Large content of excess sludge are generated during biological wastewater treatment processes. The presence of contaminants such as organics, heavy metals and pathogens in excess sludge poses serious environmental risks, and considerably hampers the final sludge disposal, especially in the agricultural use [1, 2]. Over the past decades, many techniques have been developed for sludge treatment and disposal [3]. Among these techniques, ultrasound is of great values [4].

During ultrasonic sludge treatment process, violent cavitation occurs, which quickly disrupts sludge flocs, breaks cells of sludge bacteria, and thus releases the intracellular and extracellular substances, and inorganic and organic materials trapped in the sludge flocs into the supernatant. Therefore, sludge characteristics such as floc size, viscosity, capillary suction time and soluble organic contents are changed by ultrasound [5, 6]. Those changes are beneficial for improving sludge biodegradability, enhancing the aerobic digestion rate, and cutting down the sludge dewatering time and sludge volume [5-8]. Therefore, sonication can serve as pretreatment of sludge before anaerobic digestion, aerobic fermentation, and mechanical dewatering [7-10]. Alternatively, the sonicated sludge may be recycled into an aeration tank as substances for microorganisms to achieve 60%-100% of sludge reduction in low-sludge wastewater treatment processes [7, 9]. The sonicated sludge may also be used as carbon source for biological nitrogen and phosphorus removal processes [6, 8]. Detailed changes of organic matters and floc morphology during sonication have been reported [7, 9], and change of heavy metals during sonication has also been reported but the details are still unclear [11].

Heavy metals in sludge are of great concerns due to their health and environment impacts. Sludge heavy metals are most of transition elements, which are easily affected by the environmental conditions, such as pH, oxidation reduction potential, temperatures, organic matters and so on [12, 13]. As sonication effectively changes the physical, chemical and morphological properties of sludge, it is reasonable to suppose significant changes of sludge heavy metals during sonication. Such changes of heavy metals might impact the following processes when sonication was used as sludge pretreatment before anaerobic digestion, aerobic fermentation, sludge recycling in low-sludge wastewater treatment processes, and carbon source provision for nitrogen and phosphorous removal processes. Therefore, it is very important to understand the detailed changes of heavy metals during sludge sonication for safe and efficient sludge treatment.

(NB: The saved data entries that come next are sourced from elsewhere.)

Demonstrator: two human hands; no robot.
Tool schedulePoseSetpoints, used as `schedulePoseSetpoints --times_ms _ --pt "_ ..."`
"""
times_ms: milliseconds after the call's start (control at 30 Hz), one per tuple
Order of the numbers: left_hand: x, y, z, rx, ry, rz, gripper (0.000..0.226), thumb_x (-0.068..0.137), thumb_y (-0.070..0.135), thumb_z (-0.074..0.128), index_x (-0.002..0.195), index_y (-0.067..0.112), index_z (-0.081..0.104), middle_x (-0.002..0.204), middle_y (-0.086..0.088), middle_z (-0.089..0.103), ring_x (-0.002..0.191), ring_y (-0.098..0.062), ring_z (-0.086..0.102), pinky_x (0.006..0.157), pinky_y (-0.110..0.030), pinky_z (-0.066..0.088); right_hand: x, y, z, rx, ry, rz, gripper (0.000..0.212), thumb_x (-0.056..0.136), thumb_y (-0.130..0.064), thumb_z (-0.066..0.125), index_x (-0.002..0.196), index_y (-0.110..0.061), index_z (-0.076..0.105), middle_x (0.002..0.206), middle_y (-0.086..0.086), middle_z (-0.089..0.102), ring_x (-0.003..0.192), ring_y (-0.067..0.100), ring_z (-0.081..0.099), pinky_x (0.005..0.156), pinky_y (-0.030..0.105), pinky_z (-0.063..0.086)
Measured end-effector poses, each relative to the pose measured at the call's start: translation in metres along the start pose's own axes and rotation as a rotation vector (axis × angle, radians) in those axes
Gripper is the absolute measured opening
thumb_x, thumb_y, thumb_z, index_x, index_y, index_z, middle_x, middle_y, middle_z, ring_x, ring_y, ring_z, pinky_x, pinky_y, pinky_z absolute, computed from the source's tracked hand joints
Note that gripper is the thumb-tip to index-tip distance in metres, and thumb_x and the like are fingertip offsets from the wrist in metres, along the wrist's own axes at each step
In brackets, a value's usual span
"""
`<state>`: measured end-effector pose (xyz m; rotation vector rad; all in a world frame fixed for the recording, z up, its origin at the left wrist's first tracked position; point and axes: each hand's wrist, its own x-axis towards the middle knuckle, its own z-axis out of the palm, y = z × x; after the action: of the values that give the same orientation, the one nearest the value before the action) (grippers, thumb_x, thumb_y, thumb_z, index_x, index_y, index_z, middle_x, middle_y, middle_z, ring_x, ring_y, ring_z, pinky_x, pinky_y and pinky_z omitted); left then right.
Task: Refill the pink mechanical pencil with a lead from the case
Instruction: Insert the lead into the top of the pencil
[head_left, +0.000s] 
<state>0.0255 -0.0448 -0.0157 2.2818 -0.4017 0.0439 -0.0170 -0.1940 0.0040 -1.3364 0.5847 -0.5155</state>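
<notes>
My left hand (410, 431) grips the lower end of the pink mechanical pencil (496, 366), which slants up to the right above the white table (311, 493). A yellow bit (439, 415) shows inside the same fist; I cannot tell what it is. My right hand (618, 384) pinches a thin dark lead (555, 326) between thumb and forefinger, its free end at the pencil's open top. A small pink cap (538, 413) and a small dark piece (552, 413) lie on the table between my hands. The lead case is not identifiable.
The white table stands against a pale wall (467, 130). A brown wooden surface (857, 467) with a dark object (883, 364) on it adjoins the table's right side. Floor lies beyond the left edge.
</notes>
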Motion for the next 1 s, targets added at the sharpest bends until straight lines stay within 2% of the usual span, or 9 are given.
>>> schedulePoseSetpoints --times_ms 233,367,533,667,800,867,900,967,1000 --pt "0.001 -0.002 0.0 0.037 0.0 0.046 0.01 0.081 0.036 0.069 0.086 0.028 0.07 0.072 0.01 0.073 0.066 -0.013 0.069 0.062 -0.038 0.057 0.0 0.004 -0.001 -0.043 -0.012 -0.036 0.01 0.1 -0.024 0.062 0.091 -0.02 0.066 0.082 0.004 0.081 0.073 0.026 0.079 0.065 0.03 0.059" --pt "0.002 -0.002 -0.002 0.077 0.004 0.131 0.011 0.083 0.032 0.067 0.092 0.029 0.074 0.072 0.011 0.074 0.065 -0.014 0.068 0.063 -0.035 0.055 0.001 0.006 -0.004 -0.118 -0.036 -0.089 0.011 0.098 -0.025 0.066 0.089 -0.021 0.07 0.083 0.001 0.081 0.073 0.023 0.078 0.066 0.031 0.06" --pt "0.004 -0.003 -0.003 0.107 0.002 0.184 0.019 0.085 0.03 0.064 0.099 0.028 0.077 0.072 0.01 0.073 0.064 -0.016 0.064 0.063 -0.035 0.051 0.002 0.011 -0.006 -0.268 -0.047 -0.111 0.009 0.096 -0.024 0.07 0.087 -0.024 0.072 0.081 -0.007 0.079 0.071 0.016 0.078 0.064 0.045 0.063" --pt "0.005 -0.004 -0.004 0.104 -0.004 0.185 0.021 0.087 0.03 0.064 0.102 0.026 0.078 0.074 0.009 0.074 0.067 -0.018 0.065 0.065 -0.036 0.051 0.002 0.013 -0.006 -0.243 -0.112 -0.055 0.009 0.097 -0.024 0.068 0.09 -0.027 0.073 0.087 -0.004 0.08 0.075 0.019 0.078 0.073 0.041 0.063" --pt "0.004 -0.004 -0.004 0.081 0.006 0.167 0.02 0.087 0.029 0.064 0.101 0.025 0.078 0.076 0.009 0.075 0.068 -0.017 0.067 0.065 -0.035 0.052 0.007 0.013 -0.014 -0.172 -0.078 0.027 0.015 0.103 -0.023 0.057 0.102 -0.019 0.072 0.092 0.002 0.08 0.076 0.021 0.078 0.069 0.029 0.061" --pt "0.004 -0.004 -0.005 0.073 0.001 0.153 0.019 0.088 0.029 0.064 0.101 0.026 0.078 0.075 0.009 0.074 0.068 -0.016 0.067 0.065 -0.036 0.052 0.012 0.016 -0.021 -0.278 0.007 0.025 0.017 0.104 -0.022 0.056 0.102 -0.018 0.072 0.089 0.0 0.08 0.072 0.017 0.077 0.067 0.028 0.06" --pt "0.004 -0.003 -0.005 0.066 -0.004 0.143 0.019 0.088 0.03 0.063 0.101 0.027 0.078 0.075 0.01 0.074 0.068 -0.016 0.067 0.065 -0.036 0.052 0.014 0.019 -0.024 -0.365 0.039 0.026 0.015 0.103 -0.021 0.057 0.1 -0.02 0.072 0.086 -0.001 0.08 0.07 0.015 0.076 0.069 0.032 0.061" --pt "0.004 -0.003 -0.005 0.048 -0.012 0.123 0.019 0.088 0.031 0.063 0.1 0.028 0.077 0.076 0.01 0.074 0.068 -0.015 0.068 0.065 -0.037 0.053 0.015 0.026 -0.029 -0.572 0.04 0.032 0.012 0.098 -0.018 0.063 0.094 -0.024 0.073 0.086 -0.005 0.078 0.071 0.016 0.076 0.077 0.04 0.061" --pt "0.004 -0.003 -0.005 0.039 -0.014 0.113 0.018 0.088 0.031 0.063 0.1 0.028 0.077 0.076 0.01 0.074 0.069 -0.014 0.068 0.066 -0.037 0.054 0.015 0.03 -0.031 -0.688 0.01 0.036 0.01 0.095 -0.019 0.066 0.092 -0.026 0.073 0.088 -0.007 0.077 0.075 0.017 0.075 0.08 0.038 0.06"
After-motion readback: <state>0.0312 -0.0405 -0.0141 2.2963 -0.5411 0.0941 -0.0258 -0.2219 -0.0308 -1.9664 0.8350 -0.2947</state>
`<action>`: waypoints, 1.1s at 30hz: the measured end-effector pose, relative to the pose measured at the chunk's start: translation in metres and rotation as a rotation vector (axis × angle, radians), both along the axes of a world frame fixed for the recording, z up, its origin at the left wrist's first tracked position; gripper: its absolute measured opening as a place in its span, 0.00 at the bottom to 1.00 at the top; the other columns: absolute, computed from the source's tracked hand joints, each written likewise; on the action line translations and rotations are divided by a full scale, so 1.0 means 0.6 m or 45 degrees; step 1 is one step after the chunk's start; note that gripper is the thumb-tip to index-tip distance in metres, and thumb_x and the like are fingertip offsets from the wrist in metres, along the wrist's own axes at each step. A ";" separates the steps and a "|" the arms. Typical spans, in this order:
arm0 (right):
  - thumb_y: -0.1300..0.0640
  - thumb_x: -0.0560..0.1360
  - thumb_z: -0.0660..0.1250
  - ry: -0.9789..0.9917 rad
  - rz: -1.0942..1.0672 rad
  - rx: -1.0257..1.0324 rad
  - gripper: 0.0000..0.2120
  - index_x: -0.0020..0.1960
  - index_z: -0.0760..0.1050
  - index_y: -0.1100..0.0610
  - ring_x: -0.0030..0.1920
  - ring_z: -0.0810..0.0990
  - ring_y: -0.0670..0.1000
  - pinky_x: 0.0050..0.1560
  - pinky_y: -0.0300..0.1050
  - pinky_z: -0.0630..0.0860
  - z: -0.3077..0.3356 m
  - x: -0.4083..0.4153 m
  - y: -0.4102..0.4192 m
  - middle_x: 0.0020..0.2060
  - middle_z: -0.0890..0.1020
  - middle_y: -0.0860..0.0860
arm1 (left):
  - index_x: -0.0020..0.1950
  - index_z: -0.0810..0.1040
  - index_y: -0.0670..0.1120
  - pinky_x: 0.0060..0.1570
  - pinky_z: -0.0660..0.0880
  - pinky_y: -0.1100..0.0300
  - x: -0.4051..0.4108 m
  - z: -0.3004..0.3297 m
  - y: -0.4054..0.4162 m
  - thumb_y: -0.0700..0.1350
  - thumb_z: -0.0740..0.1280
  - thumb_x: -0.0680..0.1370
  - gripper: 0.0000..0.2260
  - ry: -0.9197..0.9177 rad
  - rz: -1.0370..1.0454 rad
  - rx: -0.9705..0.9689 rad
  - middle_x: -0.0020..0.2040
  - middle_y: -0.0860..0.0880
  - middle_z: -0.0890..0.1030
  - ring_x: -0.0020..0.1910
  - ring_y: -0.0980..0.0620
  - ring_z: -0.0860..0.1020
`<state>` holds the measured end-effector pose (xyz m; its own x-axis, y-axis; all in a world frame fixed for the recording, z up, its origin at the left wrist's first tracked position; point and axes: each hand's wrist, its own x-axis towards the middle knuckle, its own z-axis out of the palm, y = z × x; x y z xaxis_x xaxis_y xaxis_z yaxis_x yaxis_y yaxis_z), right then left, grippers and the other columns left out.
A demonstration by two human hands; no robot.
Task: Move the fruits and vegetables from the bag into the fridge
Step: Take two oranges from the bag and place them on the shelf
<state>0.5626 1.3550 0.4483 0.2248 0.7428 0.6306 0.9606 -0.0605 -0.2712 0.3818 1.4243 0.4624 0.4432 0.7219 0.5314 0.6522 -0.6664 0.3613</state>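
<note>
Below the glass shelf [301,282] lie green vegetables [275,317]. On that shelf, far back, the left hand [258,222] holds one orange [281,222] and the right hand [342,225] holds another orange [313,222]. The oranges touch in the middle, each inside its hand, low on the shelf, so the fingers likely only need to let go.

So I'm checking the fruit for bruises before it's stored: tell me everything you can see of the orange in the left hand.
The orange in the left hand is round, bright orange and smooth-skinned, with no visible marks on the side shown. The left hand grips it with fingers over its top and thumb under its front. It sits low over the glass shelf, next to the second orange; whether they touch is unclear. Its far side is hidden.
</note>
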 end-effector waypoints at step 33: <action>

This study investigated the detailed changes of heavy metals during sludge sonication. Since ultrasonic power density was the most significant factor for sonication efficiency [14], the impact of ultrasonic power density was examined.

2 MATERIALS AND METHODS

2.1 Sludge and reagents

The studied sludge was collected from a local wastewater treatment plant in Harbin, China. Tables 1 and 2 show the basic properties of the sludge used. Ultra-pure water was used for all experiments andanalysis. All reagents used were of analytical-reagent grade or higher.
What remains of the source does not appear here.